樺山資紀 (かばやますけのり)
【概説】
幕末から大正期にかけて活躍した、薩摩藩出身の海軍軍人・政治家。第2回帝国議会において、藩閥政府の正当性を主張して民党を激しく挑発した「蛮勇演説」で知られる。日清戦争後には初代台湾総督に就任し、のちに内務大臣や文部大臣などの要職を歴任した。
「蛮勇演説」と超然主義の衝突
樺山資紀の名を日本史上に残した最大の事件が、1891年(明治24年)の第2回帝国議会(第1次松方正義内閣)における「蛮勇演説」である。当時、緊縮財政と地租軽減を掲げる民党(立憲自由党・立憲改進党など)は、政府が提出した海軍費(軍艦建造費)を含む予算案を大幅に削減しようと激しく対立していた。
これに対し、海軍大臣であった樺山は登壇し、「薩長藩閥政府の保護と指導があったからこそ、今日の日本の安全と発展がある」という旨の演説を行い、藩閥の功績を露骨に誇示した。政府が政党の意向に左右されず政策を遂行するという超然主義の姿勢を剥き出しにしたこの演説は、民党側の激しい怒りを買い、議会は紛糾した。結果として予算案は不成立となり、松方内閣は衆議院解散を選択。その後の第2回総選挙における大規模な選挙干渉へと繋がっていくこととなった。
日清戦争と初代台湾総督への就任
樺山は政治家としてだけでなく、黎明期の日本海軍を支えた軍人としても大きな足跡を残している。薩摩藩士として薩英戦争や戊辰戦争に身を投じた後、初期は陸軍に属して西南戦争などに従軍したが、のちに海軍へ転じた。海軍次官や海軍大臣を歴任し、軍令部長として臨んだ日清戦争(1894年〜1895年)では、巡洋艦「西京丸」に乗船して黄海海戦に参戦するなど、前線で指揮を執った。
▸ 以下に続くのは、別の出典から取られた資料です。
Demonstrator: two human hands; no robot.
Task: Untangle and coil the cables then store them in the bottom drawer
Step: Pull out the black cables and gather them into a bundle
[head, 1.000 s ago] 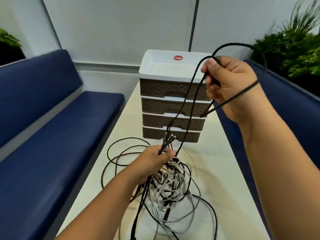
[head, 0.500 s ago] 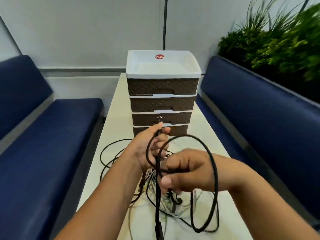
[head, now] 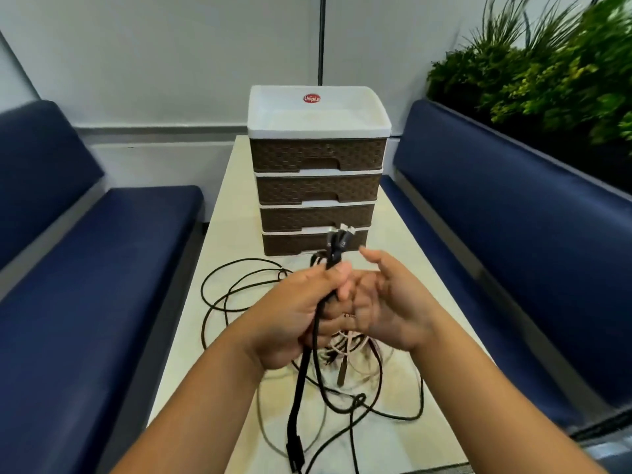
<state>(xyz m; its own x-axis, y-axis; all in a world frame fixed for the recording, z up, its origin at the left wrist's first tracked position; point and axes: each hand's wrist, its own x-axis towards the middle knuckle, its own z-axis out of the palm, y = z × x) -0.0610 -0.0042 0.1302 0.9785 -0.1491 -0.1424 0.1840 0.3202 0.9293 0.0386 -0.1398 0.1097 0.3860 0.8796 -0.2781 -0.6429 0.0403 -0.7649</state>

戦後の1895年、下関条約によって日本が台湾を割譲されると、樺山はその軍功と手腕を評価され、初代台湾総督に任命された。現地における武装抵抗運動の鎮圧(台湾平定)に努めるとともに、民政局を設置して日本による台湾統治の基礎を築いた。台湾総督退任後も、枢密顧問官、文部大臣、内務大臣などの要職を歴任し、大正期まで国家の重鎮として影響力を保ち続けた。